While I had no extended trips this summer, I did a number of 3 day outings with my wife or others, mostly for remote peak bagging. With my larger share of gear for couples camping or adding light climbing equipment, I was able to stay under 30 lbs. for total, start of trip weight. With more field time on everything, here are my conclusions.
Pack: My Ray-Way pack works. It is a good size and accommodates moderate overloading. I can fill it and still ride a mountain bike for road approaches. Unloaded, it carries day gear well for day climbs from a base camp.

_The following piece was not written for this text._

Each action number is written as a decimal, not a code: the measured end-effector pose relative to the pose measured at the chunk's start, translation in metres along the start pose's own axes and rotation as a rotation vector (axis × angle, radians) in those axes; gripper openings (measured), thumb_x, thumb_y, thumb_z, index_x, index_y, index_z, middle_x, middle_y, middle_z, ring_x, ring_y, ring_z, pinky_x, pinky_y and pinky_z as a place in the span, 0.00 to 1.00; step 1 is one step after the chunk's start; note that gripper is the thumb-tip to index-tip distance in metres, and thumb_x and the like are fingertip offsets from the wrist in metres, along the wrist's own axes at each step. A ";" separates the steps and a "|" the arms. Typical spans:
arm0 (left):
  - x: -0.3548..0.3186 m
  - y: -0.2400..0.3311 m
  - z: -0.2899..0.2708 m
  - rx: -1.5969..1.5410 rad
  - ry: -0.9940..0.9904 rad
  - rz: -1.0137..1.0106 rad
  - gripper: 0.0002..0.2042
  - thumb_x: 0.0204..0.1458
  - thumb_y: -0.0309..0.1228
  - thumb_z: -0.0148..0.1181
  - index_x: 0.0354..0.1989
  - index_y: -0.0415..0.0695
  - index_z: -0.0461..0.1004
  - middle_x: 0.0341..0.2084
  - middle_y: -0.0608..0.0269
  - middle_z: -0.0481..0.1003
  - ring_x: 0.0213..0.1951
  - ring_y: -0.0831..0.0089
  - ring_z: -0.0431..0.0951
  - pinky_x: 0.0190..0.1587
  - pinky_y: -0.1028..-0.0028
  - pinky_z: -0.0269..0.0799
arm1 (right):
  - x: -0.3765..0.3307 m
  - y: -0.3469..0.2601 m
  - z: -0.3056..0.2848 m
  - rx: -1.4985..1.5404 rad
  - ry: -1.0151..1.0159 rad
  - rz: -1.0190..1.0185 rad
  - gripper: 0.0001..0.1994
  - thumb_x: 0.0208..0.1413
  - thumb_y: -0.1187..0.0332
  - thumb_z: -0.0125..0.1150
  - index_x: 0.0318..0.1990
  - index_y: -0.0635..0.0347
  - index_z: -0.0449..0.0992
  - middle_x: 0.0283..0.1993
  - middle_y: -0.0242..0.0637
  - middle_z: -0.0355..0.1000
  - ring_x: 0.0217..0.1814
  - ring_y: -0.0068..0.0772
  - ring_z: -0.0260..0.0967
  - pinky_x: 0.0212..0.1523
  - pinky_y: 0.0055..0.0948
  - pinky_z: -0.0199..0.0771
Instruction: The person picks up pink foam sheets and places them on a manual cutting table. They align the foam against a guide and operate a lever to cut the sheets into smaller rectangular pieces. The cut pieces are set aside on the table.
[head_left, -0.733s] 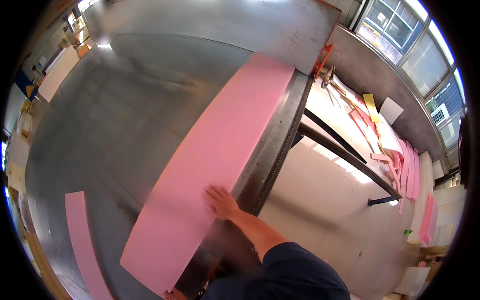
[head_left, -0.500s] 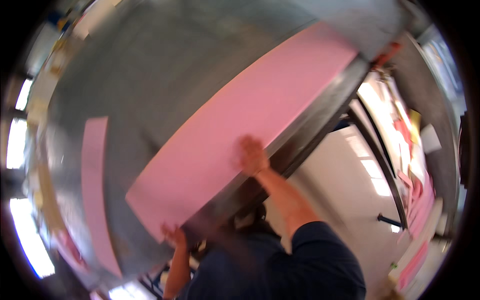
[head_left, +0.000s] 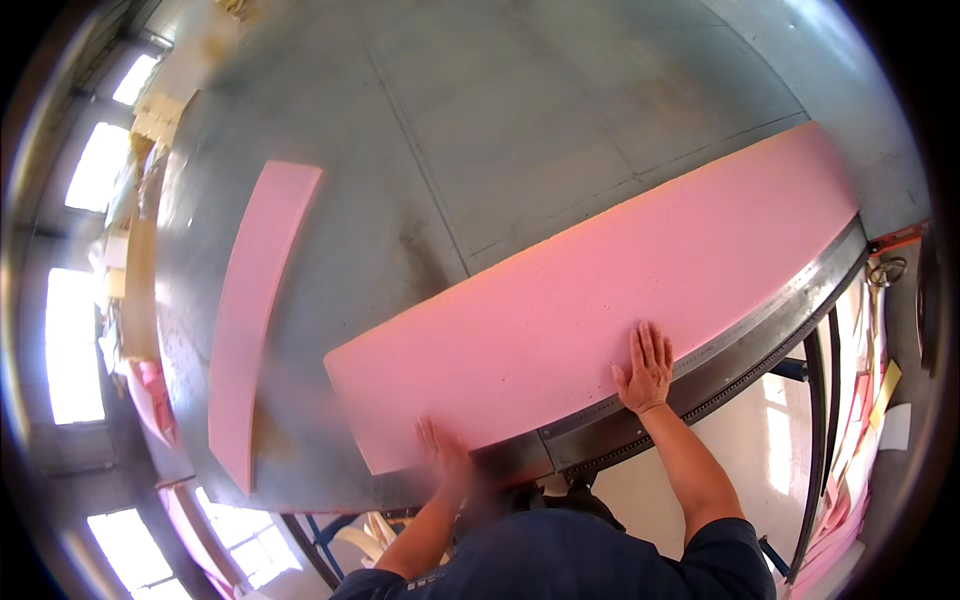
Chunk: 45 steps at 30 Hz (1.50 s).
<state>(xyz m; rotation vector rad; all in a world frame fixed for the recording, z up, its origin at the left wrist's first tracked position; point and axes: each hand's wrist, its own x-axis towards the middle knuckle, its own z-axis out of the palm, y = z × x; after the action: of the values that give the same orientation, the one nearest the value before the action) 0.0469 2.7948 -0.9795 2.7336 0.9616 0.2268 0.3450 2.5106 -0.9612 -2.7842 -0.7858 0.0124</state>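
pink slab (head_left: 600,300), right hand (head_left: 648,378) flat at its edge (thumb splayed)

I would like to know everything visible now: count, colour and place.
Large flat metallic table: one, grey, centre
Long metallic edge rail: one, grey, table's near edge
Wide rectangular foam-like slab: one, pink, along the rail
Narrow foam-like strip: one, pink, table's left
Thin offcuts: several, mainly pink, one yellow, far right
Background pieces: uncountable, mainly tan, far left
Bright windows: several, white, left background
Dark cloth shirt: one, navy, lower middle
Left hand: one, blurred, over slab's near edge
Right hand: one, bare, flat on slab
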 end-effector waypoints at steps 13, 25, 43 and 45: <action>-0.039 0.038 -0.093 0.100 0.085 -0.014 0.29 0.56 0.39 0.46 0.65 0.38 0.57 0.66 0.43 0.55 0.68 0.44 0.52 0.67 0.47 0.43 | -0.028 -0.011 -0.074 0.050 0.004 -0.002 0.37 0.51 0.55 0.57 0.68 0.57 0.57 0.73 0.41 0.49 0.76 0.49 0.43 0.73 0.50 0.40; -0.040 0.035 -0.095 0.170 0.197 0.017 0.29 0.57 0.42 0.47 0.65 0.40 0.59 0.66 0.47 0.57 0.68 0.47 0.53 0.68 0.51 0.44 | -0.027 -0.012 -0.078 0.045 0.132 -0.057 0.35 0.52 0.52 0.55 0.67 0.58 0.59 0.72 0.41 0.52 0.75 0.47 0.44 0.72 0.50 0.41; -0.038 0.023 -0.082 0.274 0.277 0.040 0.26 0.57 0.37 0.49 0.64 0.40 0.61 0.64 0.46 0.60 0.66 0.47 0.56 0.67 0.50 0.48 | -0.027 -0.009 -0.059 0.115 0.279 -0.090 0.32 0.53 0.51 0.56 0.63 0.60 0.65 0.70 0.41 0.56 0.74 0.45 0.48 0.72 0.48 0.44; -0.034 0.023 -0.080 0.282 0.292 0.045 0.26 0.58 0.36 0.49 0.64 0.40 0.61 0.64 0.47 0.60 0.66 0.48 0.57 0.67 0.51 0.48 | -0.026 -0.008 -0.060 0.117 0.287 -0.092 0.32 0.53 0.51 0.56 0.62 0.60 0.65 0.70 0.41 0.56 0.73 0.45 0.48 0.72 0.48 0.44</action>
<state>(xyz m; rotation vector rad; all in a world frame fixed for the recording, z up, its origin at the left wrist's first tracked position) 0.0165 2.7690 -0.8991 3.0397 1.0783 0.5504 0.3230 2.4893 -0.9028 -2.5591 -0.8079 -0.3380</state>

Tents: Both on my solo Night Wing and my two person Bilgy tents did well. When I made the Bilgy, I cut down an old set of sectional aluminum poles to pitch the tent without using trekking poles. These assembled pole lengths did not quite fit the Night Wing, but swapping longer front sections and shorter back sections, I got a combination did. Now I can pitch the Night Wing and still have trekking poles available for day use. I could build an equivalent pole set using carbon fiber pole sections, but I expect the weight savings to be only ounces. Neither tent shows any signs of wear. The Bilgy passed another rain test.
Sleeping: My Ray Way quilt and Big Agnes Q-core insulated pad keep me warm and comfortable.
Kitchen: I cooked exclusively with Esbit tablets this season, even in the rain. My fuel requirements are about 3 tablets per day for solo cooking and more for two people. A climbing friend showed me that a storm proof match lights a tablet in the wind. When I am cooking for two and using two pots, I take cone style wind screens for both pots and just move the pot and screen over the Esbit burner as needed. This works much better than trying to balance a small pot on an over sized cone. Menu planning is still a work in progress. On short trips I will often take a small can of chicken rather than bother with dehydrating, trading the taste of comfort light for a few ounces saved. The same friend turned me on to Stove Top Stuffing as a quick, tasty, carbo element of any meal. 2 lbs. a day or less for solo food works.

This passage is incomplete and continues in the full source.